At 32 S. Tejon St., Illegal Pete's will join Epiphany, a new cafe, restaurant, bar and music venue that's opened on the top floor.

Building owners Baldwin and Cohn also are talking with a potential basement tenant — possibly a speakeasy concept, Cohn said.

Illegal Pete's arrival comes at a time when the city's downtown is booming.
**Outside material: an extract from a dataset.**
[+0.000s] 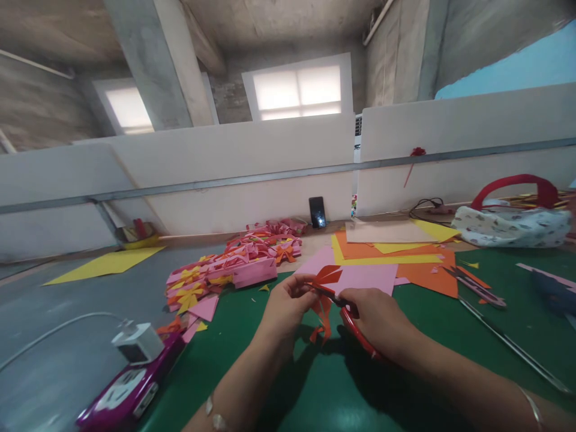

Nearly 600 downtown apartments, lofts and condos have opened since 2015, while more than 2,400 more residences are under construction the area or were expected to break ground last year and in 2022, according to the Downtown Partnership advocacy group. Another 2,100 are planned or have been announced.

A dual-branded Marriott is set to open this year on South Tejon Street, which will be the fourth new downtown hotel since 2019.

Several Denver restaurant and entertainment concepts also have opened downtown in recent years, such as Atomic Cowboy, Fat Sully's Pizza, Denver Biscuit Co., Dos Santos Tacos, White Pie Pizzeria and Jax Fish House & Oyster Bar. 

"It's a big deal for downtown," Cohn said of Illegal Pete's. "It's another Denver concept, very much like Atomic Cowboy and Denver Biscuit that's making their entry into the Colorado Springs market.

The building at 32 S. Tejon has undergone significant upgrades to accommodate its new users, Cohn said. 

A portion of the building's façade that jutted inward along Tejon has been pulled out and now runs parallel with the sidewalk, creating more interior space for Illegal Pete's, Cohn said. 

New ActivWall, gas strut windows — a brand of window that opens up and outward at a 90-degree angle — have been installed along Tejon and Colorado Avenue, Cohn said; they'll allow for the creation of year-round, indoor-outdoor space and passers-by can see directly into Illegal Pete's.

Other upgrades include new common-area lobbies installed on Tejon and Colorado that allow customers to access stairs to reach the building's basement on the Tejon side or to access an elevator along Colorado.